Ja, ja und nochmals ja. (War ja klar, hör ich euch alle schon denken...). Man kann sich über alles beklagen. Und soll sich auch. Viele Leute mögen das ja unsinnig finden. Die wissen einfach nicht, wie viel es zu beklagen gibt. Und erst recht nicht, wie viel Spass das macht. Ich glaube ja, dass alles, was gut ist, mal schlecht war und nur gut wurde, weil sich genug Leute beklagt haben. Zu gewagt? Vielleicht. Aber Fortschritt und Innovation wäre doch heutzutage nicht derart wert geschätzt, wenn nicht so viel zu beklagen wäre, oder? Neues muss her, das Alte ist schlecht oder von mir aus war auch früher war alles besser – auf jeden Fall gibt’s in der Gegenwart immer Zeit für ein bisschen Jammergeschrei.

Sind die Ausserirdischen schon lang als Jogurt unter uns?
Ist mir wurscht (bzw. jogurt). Wer sich aber über das Thema mal gründlich belehren lassen will und ein paar langweilige Regentageminuten an Unfassbarkeit vergeuden möchte, der solle sich mal in die Welt der Raeliens begeben.

Warum ist meine Decke so schwer?
Weil sie mir immer mal wieder auf den Kopf fällt. Das ist einfach kein guter Ort für sie. Deshalb habe ich mir jetzt im Ausverkauf auch eine Sommerdecke gekauft. Ich erhoffe mir davon Besserung. Aber jetzt regnets ja wieder und ist kalt. Mist. Könnte ein Problem werden. Ich habs ja schon immer geahnt, dass eine Korrelation besteht zwischen angenehmen Temperaturen, Decken und Gemütszuständen.

Soll ich einen grossen Hammer kaufen?
Klingt sinnvoll. Anschlussfrage: Ist es spiessig oder cool einen Werkzeugkasten im Haus zu haben? Ab welchem Alter hat man Werkzeuge in einer Kiste im Schrank? Baumärkte sind ja schon sehr faszinierend. Genauso wie der Verkaufskanal im Fernseher. À propos, ich möchte mir jetzt endlich mal diese Messer und Schneidegeräte bestellen. Das kann doch nur funktionieren.

Soll ich meinen Auspuff abmontieren und nachts in der Nachbarschaft herumfahren?
Find ich toll diese Frage. Zaubert ein schadenfreudiges Lächeln auf meine Lippen. Ehrlich gesagt, musste ich richtig lachen, als ich sie gelesen hab. Wie daneben (siehe Frage 1). Aber ja, hätte ich einen Auspuff, den ich irgendwo abmontieren könnte und zuviel Zeit, würde ich das sofort mit Vergnügen tun.

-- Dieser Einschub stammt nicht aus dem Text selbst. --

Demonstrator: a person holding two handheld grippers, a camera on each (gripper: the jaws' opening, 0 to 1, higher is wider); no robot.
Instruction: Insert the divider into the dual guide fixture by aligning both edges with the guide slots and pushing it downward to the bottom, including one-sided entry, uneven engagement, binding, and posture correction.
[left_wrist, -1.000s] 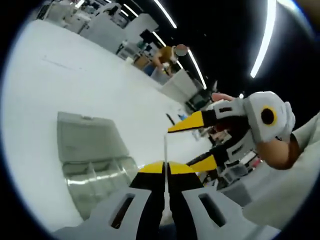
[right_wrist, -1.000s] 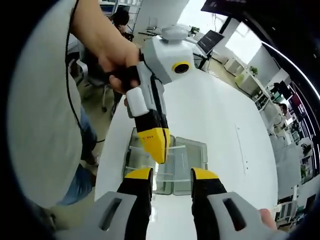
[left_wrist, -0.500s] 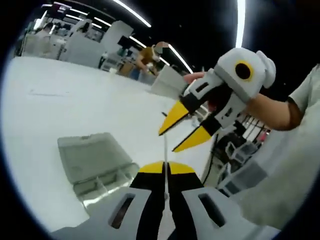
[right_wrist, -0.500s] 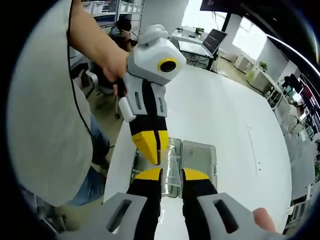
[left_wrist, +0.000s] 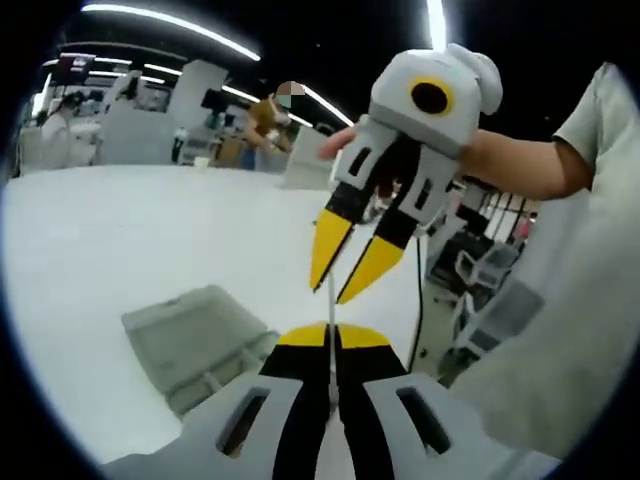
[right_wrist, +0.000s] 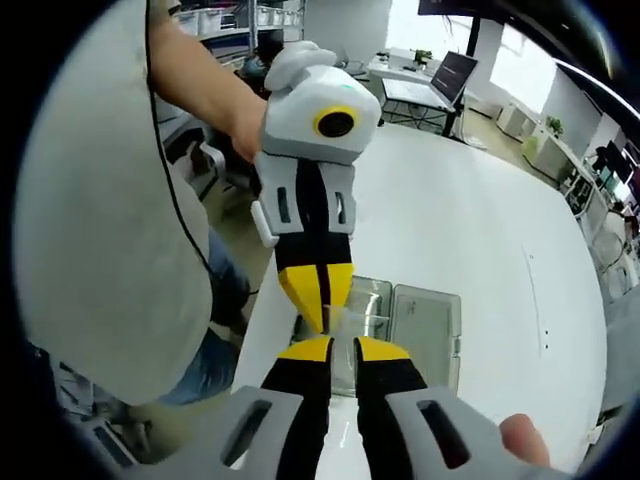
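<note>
My left gripper (left_wrist: 331, 338) pinches the thin clear divider (left_wrist: 329, 305) edge-on between its closed jaws, up in the air above the white table (left_wrist: 120, 230). My right gripper (left_wrist: 342, 282) meets it tip to tip; its jaws stand slightly apart around the divider's far edge. Below lies the clear dual guide fixture (right_wrist: 415, 325), its lid flipped open.

Long ceiling light strips (left_wrist: 160, 22), white table (right_wrist: 470, 230), bright windows (right_wrist: 525, 75), monitor (right_wrist: 452, 72), office chair (left_wrist: 480, 270)
</note>
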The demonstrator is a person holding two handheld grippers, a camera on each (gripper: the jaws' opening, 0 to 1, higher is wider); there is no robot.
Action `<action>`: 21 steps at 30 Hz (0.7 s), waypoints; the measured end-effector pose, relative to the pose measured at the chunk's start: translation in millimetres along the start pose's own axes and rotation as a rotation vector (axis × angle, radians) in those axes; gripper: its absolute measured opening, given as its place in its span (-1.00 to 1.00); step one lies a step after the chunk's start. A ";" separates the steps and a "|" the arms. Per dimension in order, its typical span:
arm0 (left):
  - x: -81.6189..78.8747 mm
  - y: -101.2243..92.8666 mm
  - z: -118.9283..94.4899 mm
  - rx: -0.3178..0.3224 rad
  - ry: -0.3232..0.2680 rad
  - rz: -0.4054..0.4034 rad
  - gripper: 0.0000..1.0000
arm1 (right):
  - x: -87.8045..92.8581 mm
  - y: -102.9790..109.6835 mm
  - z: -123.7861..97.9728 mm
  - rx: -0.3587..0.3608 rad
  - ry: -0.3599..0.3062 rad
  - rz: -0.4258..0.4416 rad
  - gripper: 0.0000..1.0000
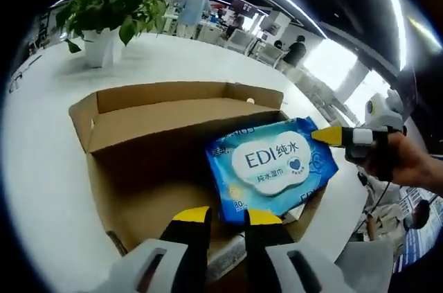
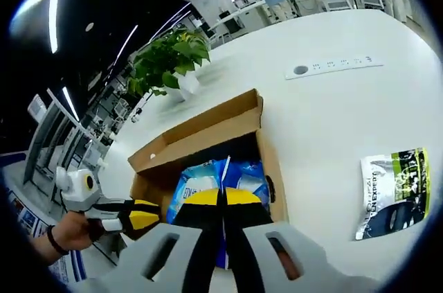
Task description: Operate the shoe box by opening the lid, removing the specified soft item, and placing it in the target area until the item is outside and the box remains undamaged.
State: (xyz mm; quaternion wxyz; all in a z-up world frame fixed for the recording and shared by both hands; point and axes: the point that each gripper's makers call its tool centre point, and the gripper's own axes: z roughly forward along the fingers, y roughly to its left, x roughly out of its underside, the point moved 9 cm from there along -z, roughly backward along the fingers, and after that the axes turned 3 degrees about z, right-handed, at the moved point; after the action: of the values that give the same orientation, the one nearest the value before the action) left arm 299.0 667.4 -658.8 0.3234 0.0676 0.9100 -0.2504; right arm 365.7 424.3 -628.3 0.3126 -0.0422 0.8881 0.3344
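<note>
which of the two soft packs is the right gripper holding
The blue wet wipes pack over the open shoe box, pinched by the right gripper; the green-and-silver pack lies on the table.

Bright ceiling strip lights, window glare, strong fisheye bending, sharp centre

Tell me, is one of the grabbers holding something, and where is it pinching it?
Yes. The right gripper pinches the blue wet wipes pack by its edge, over the open cardboard box. The left gripper holds nothing.
</note>
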 end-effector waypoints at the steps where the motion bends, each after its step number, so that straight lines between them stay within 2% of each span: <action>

Soll ich langsam abschleichen?
Sieht so aus. Ich miete mir jetzt schnell in einer fremden Stadt unter falschem Namen eine Wohnung, fahre mit meinem auspufflosen Gefährt (Velo) los, kaufe mir unterwegs noch schnell ausserirdische Jogurts und einen grossen Hammer, mit dem ich dann die schwere Decke von meinem Kopf meissle und mich darüber beklage, dass diese ganzen Anstrengungen mich wieder einmal alles andere als normal erscheinen lassen.

Interpret: Nick Drake, GB
Album: Family Tree
Song: Rain
Jahr: 2007 (Erscheinen des Albums)


Nick Drake bei Foxytunes

Artwork: Fragebüchlein Fischli und Weiss





Comments

endlich antworten!

hab das buch auch mal durchgeblätert, fands ziemlich lustig... vielleicht auch deshalb, weil mich das irgendwie an die tollen "Radio Eriwan" bände erinnert... (kleine kostprobe:

Frage an Radio Eriwan:
Gibt es einen Unterschied zwischen Wirbelsäule und Rückgrad?
Radio Eriwan antwortet:
Im Prinzip nein. Aber eine Wirbelsäule hat jeder.)

Danke für Nick Drake, schon viel zu lange nicht mehr gehört, muss gleich mal die cd suchen!